-- Supplied information follows --
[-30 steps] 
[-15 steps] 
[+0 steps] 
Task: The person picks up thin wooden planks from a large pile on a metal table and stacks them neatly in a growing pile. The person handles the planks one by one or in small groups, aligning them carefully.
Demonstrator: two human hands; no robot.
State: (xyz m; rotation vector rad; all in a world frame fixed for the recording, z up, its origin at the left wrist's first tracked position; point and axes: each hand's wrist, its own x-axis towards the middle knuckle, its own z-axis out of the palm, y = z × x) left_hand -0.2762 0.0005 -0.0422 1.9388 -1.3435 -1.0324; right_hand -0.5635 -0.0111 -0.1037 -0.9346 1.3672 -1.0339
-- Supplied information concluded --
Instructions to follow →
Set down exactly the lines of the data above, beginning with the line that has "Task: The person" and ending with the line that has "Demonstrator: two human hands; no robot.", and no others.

Result of the exercise →
Task: The person picks up thin wooden planks from a large pile on a metal table and stacks them neatly in a growing pile. The person handles the planks one by one or in small groups, aligning them carefully.
Demonstrator: two human hands; no robot.

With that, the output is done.